## Assignment
Nothing outside the stretch is wanted. Repeat exactly the lines of the listing below from the one that contains "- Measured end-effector" through the one that contains "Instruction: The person", both ends included.

--------

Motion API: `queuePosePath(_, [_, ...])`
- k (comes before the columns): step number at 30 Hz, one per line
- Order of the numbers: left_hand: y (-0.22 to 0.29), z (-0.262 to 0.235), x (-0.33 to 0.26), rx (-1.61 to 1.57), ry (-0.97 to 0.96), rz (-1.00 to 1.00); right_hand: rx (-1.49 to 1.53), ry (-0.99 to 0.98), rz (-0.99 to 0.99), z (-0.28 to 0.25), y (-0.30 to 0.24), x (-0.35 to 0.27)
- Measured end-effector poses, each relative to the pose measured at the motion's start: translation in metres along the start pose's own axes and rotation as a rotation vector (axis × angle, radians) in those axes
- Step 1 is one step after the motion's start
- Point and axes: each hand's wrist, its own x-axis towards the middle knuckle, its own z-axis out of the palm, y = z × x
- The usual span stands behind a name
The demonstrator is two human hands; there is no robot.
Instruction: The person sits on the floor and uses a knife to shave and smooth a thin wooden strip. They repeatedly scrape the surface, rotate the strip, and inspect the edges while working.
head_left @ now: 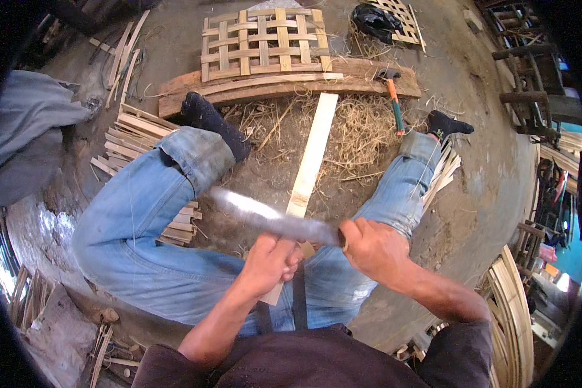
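Observation:
My right hand [374, 247] is wrapped round the handle end of a large knife [255, 210], its broad blade smeared by motion and pointing left. My left hand [269, 262] grips the near part of a long pale bamboo strip [313, 155] just below the blade. The strip runs away from my lap, between my legs, and its far end reaches the thick wooden beam [362, 84]. The blade crosses over the strip just beyond my left hand; whether it touches the strip I cannot tell. The handle is mostly hidden in my right fist.
A woven bamboo lattice [265, 42] leans on the beam. A hammer [396, 107] with an orange and green handle lies against the beam, beside curly shavings [359, 139]. Stacked strips [129, 139] lie beyond my left leg, and more strips [511, 310] stand at the right.

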Motion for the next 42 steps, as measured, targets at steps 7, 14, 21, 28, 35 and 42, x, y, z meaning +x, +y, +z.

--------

## Reply
- Measured end-effector poses, each relative to the pose measured at the motion's start: translation in metres along the start pose's own axes and rotation as a rotation vector (axis × angle, radians) in those axes
- Step 1 is one step after the motion's start
- Point and axes: each hand's wrist, its own x-axis towards the middle knuckle, its own z-axis out of the palm, y = z × x
- The usual span stands behind a name
The demonstrator is two human hands; there is no robot.
Instruction: The person sits on the floor and uses a knife to shave and smooth a thin wooden strip. They repeatedly scrape the surface, rotate the strip, and inspect the edges while working.

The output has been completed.